Que si maintenant les amateurs voulaient mieux encore ou plus luxueux que ce Corneille et ce Faust, le choix ne leur manquera pas, quoique un peu plus restreint cependant que les années précédentes.

En premier lieu le Livre de Tobie[1] publié par la maison Hachette, nouveau fragment de cette Bible que M. Bida s’est donné la tâche d’illustrer. Si jamais, comme il faut le souhaiter, M. Bida mène à terme cette grande entreprise, il n’y aura guère, je crois, de plus belle illustration, de la Bible. Il en est à la vérité, de l’Orient comme de la Grèce et de Rome : chaque siècle s’en fait une certaine image, et tout ce qu’on peut demander à l’artiste, c’est qu’il accommode cette image aux découvertes les plus récentes de l’archéologie du moment. Il n’y a donc pas à discuter l’interprétation que M. Bida nous donne de la Bible. Il suffit que ses compositions soient ingénieuses, et elles le sont ; simples et claires, et elles le sont, également éloignées de toute emphase et de tout excès de prétention archéologique, et elles le sont. Nous nous permettrons toutefois une légère critique : si ses figures ont du caractère, en général ; il nous paraît que quelques-unes manquent un peu d’individualité. Quelques autres nous semblent, en pareil sujet, un peu bien réalistes. En écrivant ce mot, je songe à certain jeune Tobie, soi-disant en prière, mais dont le nez retroussé, sans parler d’une mèche de cheveux qui sort impertinemment de dessous le bonnet, trahit en vérité plus de gaminerie que de ferveur. Mais c’est ici l’éternel procès. Rien ne s’opposa à ce qu’un personnage biblique ait le nez retroussé. Faut-il seulement traduire les personnages de la Bible ou généralement les figures de l’antiquité d’après les Arabes ou les Juifs de nos jours, ou faut-il en idéaliser le type, — dans une intention d’édification s’il s’agit de la Bible, — dans le sens de la force et de l’héroïsme s’il s’agit de Rome, — dans le sens de la noblesse et de la grâce s’il s’agit de la Grèce ! Nous retomberions dans la question que nous voulions éviter.

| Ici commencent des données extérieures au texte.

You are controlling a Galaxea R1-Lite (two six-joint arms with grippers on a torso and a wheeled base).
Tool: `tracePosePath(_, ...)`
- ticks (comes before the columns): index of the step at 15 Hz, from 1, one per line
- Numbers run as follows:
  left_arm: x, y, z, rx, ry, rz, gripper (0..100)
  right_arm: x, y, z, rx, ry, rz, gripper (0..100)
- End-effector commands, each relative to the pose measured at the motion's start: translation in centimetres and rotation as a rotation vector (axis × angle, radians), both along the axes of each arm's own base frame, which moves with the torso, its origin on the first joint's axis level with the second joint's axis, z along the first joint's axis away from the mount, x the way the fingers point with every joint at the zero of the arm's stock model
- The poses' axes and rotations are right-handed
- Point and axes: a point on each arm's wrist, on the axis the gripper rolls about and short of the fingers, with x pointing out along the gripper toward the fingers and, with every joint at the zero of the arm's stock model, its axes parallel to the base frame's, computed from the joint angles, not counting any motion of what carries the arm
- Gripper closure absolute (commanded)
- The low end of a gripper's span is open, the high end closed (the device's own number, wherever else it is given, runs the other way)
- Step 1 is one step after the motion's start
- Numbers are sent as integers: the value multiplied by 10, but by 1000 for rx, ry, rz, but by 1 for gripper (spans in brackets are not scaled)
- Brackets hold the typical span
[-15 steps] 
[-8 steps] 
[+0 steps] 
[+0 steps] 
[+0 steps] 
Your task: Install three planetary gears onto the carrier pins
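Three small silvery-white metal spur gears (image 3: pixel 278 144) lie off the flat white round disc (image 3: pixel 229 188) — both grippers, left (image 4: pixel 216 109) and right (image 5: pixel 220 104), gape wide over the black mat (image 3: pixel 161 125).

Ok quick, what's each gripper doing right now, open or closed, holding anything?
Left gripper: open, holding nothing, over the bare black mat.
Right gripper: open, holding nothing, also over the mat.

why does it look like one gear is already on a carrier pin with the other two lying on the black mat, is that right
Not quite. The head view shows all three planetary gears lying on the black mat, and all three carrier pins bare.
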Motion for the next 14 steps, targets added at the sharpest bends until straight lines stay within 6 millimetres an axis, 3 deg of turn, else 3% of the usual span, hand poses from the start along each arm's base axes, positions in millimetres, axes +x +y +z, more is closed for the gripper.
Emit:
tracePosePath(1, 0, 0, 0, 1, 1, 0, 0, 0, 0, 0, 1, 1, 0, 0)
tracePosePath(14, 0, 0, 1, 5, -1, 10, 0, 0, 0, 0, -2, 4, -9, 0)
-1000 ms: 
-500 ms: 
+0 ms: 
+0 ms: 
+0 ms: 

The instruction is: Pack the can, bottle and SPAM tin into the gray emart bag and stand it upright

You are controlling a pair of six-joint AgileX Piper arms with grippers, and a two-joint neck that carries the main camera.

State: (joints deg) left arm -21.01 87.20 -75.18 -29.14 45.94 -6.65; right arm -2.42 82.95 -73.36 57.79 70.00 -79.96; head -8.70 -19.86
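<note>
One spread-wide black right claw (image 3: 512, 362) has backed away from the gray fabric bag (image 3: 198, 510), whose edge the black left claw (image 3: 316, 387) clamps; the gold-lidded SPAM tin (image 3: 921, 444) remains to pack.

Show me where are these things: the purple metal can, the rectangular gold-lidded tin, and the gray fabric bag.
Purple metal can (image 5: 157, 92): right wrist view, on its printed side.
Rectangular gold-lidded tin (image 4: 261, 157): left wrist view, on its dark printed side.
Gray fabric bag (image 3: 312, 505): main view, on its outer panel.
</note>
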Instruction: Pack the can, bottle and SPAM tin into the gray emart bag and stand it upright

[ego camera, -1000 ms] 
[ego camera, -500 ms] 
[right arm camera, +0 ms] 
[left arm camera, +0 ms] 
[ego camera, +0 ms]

Un autre beau livre encore, mais que je ne vois pas trop bien de quel nom je pourrais nommer, histoire ou description, en tout cas très intéressant à lire et non pas seulement à feuilleter, c’est l’Égypte de M. George Ebers, traduit de l’allemand, par M. Maspero[2]. L’auteur et le traducteur sont l’un et l’autre égyptologues consommés ; ce qui ne laisse pas d’avoir son prix, encore bien qu’il s’agisse ici surtout de l’Égypte moderne. M. G. Ebers a cru s’apercevoir qu’au contact de la

  1. Le Livre de Tobie, traduction de Lemaistre de Saci, 1 vol. in-folio.
  2. L’Égypte, Alexandrie et le Caire, par M. G. Ebers, traduction de M. G. Maspero avec 332 gravures sur bois et une carte, 1 vol. petit in-folio.